REQUIRED WORK:
Retype all of the records precisely.

INFORMATION:
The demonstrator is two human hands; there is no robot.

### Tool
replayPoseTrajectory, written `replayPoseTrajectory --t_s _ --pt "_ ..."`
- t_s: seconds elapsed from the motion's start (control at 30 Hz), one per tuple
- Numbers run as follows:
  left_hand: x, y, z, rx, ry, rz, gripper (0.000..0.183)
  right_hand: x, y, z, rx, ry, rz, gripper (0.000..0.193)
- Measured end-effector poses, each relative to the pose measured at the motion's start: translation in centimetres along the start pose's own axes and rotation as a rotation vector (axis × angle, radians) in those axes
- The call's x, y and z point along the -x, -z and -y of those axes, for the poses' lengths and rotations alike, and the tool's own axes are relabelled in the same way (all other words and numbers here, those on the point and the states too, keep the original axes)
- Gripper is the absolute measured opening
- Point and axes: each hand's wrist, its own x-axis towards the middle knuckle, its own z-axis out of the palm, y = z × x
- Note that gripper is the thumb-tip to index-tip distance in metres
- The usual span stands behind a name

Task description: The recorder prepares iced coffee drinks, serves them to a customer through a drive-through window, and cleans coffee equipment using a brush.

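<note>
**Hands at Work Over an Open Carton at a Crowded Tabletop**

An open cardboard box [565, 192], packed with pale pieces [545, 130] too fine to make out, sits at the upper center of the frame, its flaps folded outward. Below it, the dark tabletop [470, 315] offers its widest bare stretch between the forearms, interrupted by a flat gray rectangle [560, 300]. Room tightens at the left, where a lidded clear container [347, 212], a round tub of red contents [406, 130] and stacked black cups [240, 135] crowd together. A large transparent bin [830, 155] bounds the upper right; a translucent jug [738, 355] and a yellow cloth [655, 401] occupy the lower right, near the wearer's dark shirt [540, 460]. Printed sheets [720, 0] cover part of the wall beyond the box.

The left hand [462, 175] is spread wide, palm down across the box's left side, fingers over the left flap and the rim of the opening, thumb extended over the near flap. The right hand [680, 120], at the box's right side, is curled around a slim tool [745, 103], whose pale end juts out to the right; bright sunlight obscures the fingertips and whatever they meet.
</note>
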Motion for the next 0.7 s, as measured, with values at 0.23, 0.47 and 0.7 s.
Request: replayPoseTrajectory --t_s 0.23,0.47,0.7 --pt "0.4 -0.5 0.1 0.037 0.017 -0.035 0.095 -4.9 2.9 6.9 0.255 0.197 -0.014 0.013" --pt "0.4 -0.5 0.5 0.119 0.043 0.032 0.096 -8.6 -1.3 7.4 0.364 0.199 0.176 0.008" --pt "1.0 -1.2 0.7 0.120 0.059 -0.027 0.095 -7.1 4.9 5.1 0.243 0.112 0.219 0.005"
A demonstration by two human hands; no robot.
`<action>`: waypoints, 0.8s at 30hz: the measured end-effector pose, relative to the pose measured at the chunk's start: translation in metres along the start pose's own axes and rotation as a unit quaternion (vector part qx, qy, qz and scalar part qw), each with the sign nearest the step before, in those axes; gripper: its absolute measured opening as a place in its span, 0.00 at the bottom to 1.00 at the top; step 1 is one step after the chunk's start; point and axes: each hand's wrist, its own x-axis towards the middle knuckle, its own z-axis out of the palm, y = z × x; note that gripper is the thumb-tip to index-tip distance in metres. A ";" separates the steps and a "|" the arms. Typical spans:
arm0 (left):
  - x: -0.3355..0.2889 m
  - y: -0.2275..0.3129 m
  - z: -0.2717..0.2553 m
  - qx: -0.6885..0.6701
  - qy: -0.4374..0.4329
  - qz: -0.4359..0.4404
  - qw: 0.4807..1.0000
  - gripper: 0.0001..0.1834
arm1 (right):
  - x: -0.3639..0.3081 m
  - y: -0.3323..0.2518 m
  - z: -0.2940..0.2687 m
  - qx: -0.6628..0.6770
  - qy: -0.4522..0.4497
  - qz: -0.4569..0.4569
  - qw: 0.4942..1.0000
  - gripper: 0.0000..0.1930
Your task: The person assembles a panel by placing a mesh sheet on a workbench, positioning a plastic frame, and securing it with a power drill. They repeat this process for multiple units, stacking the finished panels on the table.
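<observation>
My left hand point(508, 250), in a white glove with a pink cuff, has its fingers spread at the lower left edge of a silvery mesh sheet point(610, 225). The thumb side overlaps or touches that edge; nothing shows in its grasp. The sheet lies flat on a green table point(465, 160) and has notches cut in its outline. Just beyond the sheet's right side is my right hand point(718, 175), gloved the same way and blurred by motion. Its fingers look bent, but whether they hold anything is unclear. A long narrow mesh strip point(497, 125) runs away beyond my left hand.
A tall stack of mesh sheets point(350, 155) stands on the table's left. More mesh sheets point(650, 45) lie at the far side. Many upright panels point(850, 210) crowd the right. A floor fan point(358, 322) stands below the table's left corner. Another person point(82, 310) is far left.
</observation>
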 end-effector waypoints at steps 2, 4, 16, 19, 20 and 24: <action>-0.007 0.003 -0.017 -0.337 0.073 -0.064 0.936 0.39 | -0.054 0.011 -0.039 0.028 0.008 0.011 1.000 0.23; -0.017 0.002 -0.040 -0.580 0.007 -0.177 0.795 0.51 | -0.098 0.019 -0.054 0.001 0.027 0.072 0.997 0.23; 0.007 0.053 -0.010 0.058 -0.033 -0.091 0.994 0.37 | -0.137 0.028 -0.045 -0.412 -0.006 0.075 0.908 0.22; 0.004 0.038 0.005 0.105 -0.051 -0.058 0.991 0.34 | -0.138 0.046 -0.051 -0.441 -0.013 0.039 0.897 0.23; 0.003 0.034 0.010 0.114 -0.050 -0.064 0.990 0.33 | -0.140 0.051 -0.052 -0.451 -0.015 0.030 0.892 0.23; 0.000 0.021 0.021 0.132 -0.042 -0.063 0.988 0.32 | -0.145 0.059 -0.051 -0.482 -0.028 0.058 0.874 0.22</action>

SOLUTION TO THIS EXERCISE:
The demonstrator is two human hands; there is no robot.

### Tool
replayPoseTrajectory, written `replayPoseTrajectory --t_s _ --pt "_ ..."`
- t_s: seconds elapsed from the motion's start (control at 30 Hz), one per tuple
- Numbers run as follows:
  left_hand: x, y, z, rx, ry, rz, gripper (0.000..0.183)
  right_hand: x, y, z, rx, ry, rz, gripper (0.000..0.193)
- Measured end-effector poses, each relative to the pose measured at the motion's start: translation in centimetres along the start pose's own axes and rotation as a rotation vector (axis × angle, radians) in those axes
- The call's x, y and z point along the -x, -z and -y of those axes, for the poses' lengths and rotations alike, and the tool's own axes are relabelled in the same way (all other words and numbers here, those on the point and the states too, keep the original axes)
- Gripper is the absolute measured opening
- Point and axes: each hand's wrist, its own x-axis towards the middle knuckle, its own z-axis out of the palm, y = z × x
- Note that gripper is the thumb-tip to index-tip distance in metres
- The usual span stands behind a name

Task description: The recorder prepares iced coffee drinks, serves them to a customer through a drive-through window, and cleans coffee equipment using a brush.

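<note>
**Hands at Work Over an Open Carton at a Crowded Tabletop**

An open cardboard box [565, 192], packed with pale pieces [545, 130] too fine to make out, sits at the upper center of the frame, its flaps folded outward. Below it, the dark tabletop [470, 315] offers its widest bare stretch between the forearms, interrupted by a flat gray rectangle [560, 300]. Room tightens at the left, where a lidded clear container [347, 212], a round tub of red contents [406, 130] and stacked black cups [240, 135] crowd together. A large transparent bin [830, 155] bounds the upper right; a translucent jug [738, 355] and a yellow cloth [655, 401] occupy the lower right, near the wearer's dark shirt [540, 460]. Printed sheets [720, 0] cover part of the wall beyond the box.

The left hand [462, 175] is spread wide, palm down across the box's left side, fingers over the left flap and the rim of the opening, thumb extended over the near flap. The right hand [680, 120], at the box's right side, is curled around a slim tool [745, 103], whose pale end juts out to the right; bright sunlight obscures the fingertips and whatever they meet.
</note>
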Motion for the next 0.7 s, as measured, with values at 0.23, 0.47 and 0.7 s.
Request: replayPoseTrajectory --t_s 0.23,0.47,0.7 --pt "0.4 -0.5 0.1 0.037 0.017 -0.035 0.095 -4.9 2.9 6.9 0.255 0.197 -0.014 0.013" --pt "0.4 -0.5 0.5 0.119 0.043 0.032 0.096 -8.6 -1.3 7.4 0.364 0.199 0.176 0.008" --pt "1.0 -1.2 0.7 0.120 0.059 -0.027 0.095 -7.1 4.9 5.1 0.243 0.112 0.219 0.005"
A demonstration by two human hands; no robot.
`<action>`: waypoints, 0.8s at 30hz: the measured end-effector pose, relative to the pose measured at the chunk's start: translation in metres along the start pose's own axes and rotation as a unit quaternion (vector part qx, qy, qz and scalar part qw), each with the sign nearest the step before, in those axes; gripper: its absolute measured opening as a place in its span, 0.00 at the bottom to 1.00 at the top; step 1 is one step after the chunk's start; point and axes: each hand's wrist, its own x-axis towards the middle knuckle, its own z-axis out of the palm, y = z × x; note that gripper is the thumb-tip to index-tip distance in metres. A ";" separates the steps and a "|" the arms. Typical spans:
arm0 (left):
  - x: -0.3355..0.2889 m
  - y: -0.2275..0.3129 m
  - z: -0.2717..0.2553 m
  - qx: -0.6885..0.6701
  - qy: -0.4374..0.4329
  - qz: -0.4359..0.4404
  - qw: 0.4807..1.0000
  - gripper: 0.0001..0.1834
arm1 (right):
  - x: -0.3639..0.3081 m
  - y: -0.3323..0.2518 m
  - z: -0.2940..0.2687 m
  - qx: -0.6628..0.6770
  - qy: -0.4522..0.4497
  - qz: -0.4569..0.4569
  - qw: 0.4942..1.0000
  - gripper: 0.0000..0.1930
Your task: The person assembles a panel by placing a mesh sheet on a workbench, positioning a plastic frame, and securing it with a power drill. They repeat this process for multiple units, stacking the finished panels on the table.
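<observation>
My left hand point(508, 250), in a white glove with a pink cuff, has its fingers spread at the lower left edge of a silvery mesh sheet point(610, 225). The thumb side overlaps or touches that edge; nothing shows in its grasp. The sheet lies flat on a green table point(465, 160) and has notches cut in its outline. Just beyond the sheet's right side is my right hand point(718, 175), gloved the same way and blurred by motion. Its fingers look bent, but whether they hold anything is unclear. A long narrow mesh strip point(497, 125) runs away beyond my left hand.
A tall stack of mesh sheets point(350, 155) stands on the table's left. More mesh sheets point(650, 45) lie at the far side. Many upright panels point(850, 210) crowd the right. A floor fan point(358, 322) stands below the table's left corner. Another person point(82, 310) is far left.
</observation>
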 end-effector waypoints at steps 2, 4, 16, 19, 20 and 24: <action>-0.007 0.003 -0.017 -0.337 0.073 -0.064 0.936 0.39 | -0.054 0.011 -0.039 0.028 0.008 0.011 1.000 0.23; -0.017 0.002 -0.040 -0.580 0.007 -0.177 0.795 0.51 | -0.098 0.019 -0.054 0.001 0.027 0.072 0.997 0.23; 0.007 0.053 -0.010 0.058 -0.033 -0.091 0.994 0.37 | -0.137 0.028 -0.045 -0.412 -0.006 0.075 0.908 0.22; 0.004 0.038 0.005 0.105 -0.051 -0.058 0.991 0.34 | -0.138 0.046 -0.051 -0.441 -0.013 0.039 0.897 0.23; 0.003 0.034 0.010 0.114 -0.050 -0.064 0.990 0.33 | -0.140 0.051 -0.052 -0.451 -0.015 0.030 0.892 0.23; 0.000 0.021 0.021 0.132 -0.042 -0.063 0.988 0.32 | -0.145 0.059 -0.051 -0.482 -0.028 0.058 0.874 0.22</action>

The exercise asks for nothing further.